> Assignment: Would you copy exactly the lines in the data below from the one that has "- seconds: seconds" through the one that has "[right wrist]", dropping any pictures?

> Exercise materials:

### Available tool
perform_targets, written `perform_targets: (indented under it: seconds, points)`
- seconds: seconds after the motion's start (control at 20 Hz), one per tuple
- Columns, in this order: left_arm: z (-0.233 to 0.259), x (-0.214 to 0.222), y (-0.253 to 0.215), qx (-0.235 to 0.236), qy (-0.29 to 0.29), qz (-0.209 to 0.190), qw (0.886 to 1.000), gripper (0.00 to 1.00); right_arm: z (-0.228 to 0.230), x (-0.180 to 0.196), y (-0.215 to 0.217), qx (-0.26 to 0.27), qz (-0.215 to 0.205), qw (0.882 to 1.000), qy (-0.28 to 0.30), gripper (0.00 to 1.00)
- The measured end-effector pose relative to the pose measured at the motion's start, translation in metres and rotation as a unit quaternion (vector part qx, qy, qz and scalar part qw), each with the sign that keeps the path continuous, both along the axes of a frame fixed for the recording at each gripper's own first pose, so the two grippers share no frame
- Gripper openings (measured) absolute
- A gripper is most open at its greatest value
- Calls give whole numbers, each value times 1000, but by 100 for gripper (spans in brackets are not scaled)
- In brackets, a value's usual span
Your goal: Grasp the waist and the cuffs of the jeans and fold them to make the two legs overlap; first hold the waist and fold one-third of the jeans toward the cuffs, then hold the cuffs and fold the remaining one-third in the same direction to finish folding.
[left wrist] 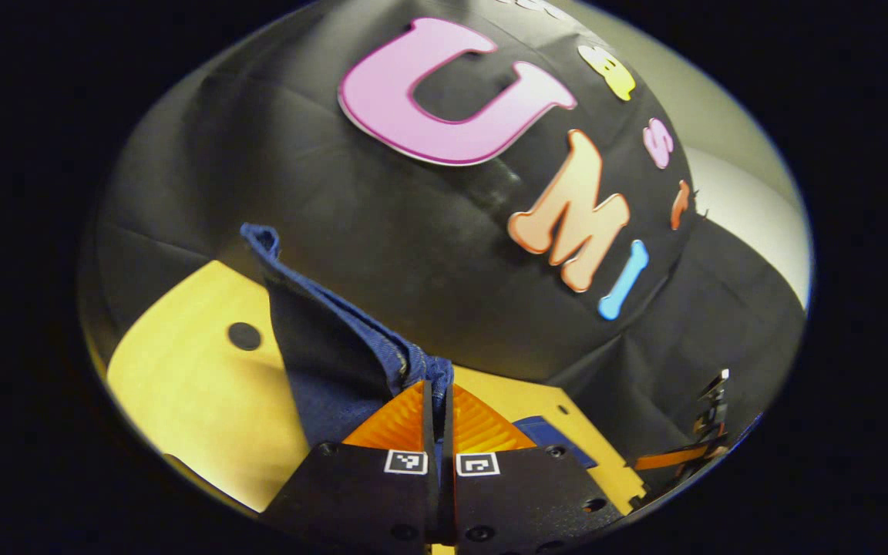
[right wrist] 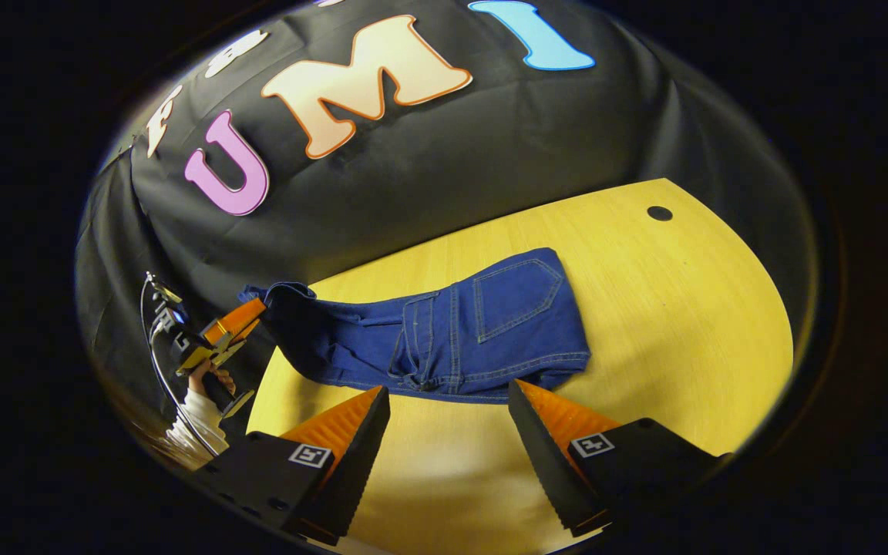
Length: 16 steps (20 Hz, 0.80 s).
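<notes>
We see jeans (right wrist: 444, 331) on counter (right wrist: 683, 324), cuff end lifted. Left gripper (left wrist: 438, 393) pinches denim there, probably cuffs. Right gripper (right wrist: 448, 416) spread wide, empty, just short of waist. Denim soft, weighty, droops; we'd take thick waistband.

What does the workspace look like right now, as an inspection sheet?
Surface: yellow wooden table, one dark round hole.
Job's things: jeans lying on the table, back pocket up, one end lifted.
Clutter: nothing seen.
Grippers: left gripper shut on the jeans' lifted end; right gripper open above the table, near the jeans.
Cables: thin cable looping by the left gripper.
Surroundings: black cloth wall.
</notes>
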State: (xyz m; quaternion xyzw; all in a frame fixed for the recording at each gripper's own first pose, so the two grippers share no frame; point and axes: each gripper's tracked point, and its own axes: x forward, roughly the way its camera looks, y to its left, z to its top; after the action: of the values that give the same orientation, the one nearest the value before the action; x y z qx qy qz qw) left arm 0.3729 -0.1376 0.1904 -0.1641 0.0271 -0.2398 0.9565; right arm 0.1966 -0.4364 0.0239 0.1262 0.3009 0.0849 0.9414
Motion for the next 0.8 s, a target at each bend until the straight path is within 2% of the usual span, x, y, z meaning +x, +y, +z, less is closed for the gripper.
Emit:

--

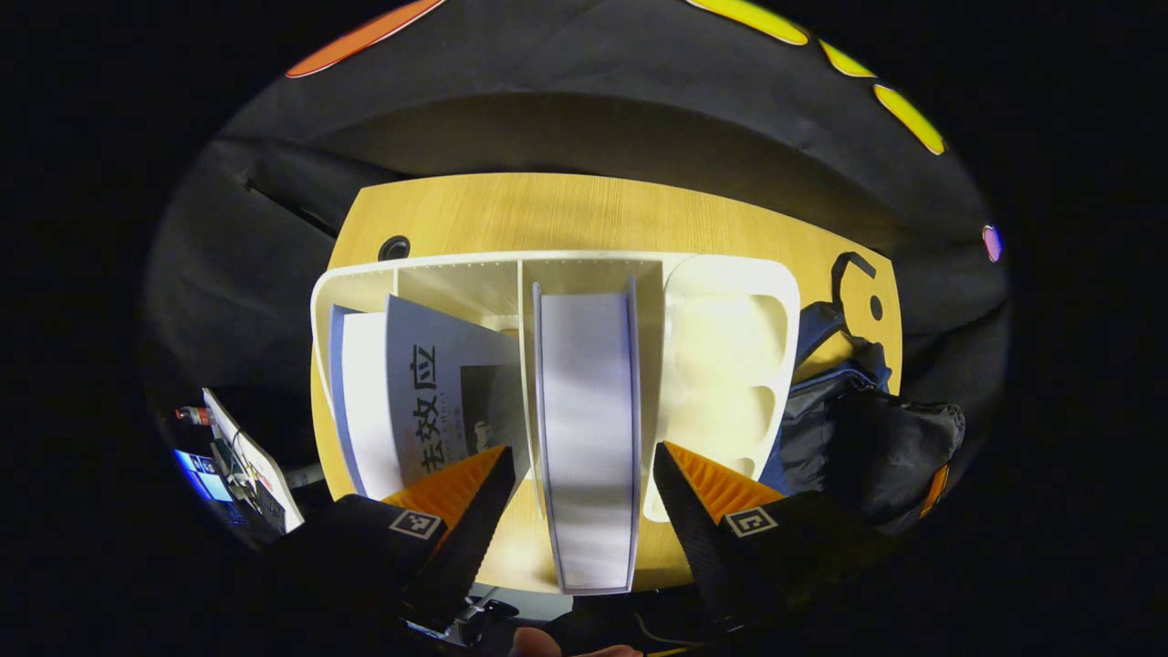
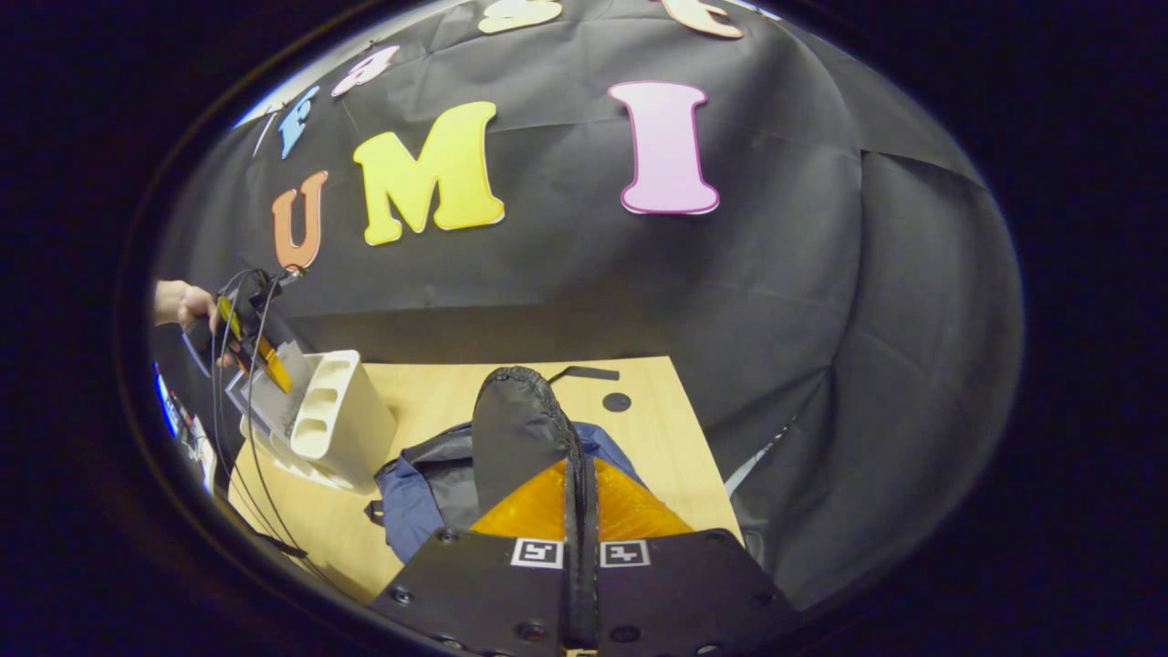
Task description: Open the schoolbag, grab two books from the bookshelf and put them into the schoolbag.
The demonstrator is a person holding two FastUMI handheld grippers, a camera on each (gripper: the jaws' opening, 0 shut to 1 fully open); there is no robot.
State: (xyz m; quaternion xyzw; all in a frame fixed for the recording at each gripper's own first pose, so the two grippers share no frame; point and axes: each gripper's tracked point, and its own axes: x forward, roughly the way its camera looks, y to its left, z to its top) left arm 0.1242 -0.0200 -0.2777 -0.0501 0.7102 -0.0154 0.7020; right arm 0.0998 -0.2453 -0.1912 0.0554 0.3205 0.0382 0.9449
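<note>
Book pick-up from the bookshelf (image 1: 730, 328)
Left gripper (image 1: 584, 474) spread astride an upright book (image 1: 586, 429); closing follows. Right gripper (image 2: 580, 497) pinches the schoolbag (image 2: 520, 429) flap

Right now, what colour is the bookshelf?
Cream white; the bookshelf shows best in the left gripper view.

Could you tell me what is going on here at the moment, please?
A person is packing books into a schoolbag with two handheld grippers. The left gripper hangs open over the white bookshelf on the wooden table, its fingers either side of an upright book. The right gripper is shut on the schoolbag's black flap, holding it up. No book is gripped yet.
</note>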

> Output for this exercise:
- seconds: seconds after the motion's start (control at 20 Hz), one per tuple
- Columns, in this order: left_arm: z (-0.233 to 0.259), x (-0.214 to 0.222), y (-0.253 to 0.215), qx (-0.235 to 0.236), qy (-0.29 to 0.29), qz (-0.209 to 0.190), qw (0.886 to 1.000), gripper (0.00 to 1.00); right_arm: z (-0.228 to 0.230), x (-0.180 to 0.196), y (-0.215 to 0.217), qx (-0.26 to 0.27), qz (-0.215 to 0.205), qw (0.882 to 1.000), qy (-0.28 to 0.30), gripper (0.00 to 1.00)
- The measured end-effector pose relative to the pose measured at the motion's start, translation in metres and rotation as a unit quaternion (vector part qx, qy, qz and scalar part qw), each with the sign that keeps the path continuous, both along the axes of a frame fixed for the recording at each gripper's own first pose, so the two grippers share no frame
- Gripper openings (measured) absolute
- A gripper is most open at its greatest value
- Calls give whole numbers, each value times 1000, but by 100 for gripper (spans in brackets are not scaled)
- In brackets, a value's usual span
Your goal: Grasp the waist and the cuffs of the jeans and fold them to make the two legs overlap; first hold the waist and fold one-third of the jeans toward the cuffs, then hold the cuffs and fold the remaining one-third in the same direction to finish folding.
[left wrist] 
[right wrist] 

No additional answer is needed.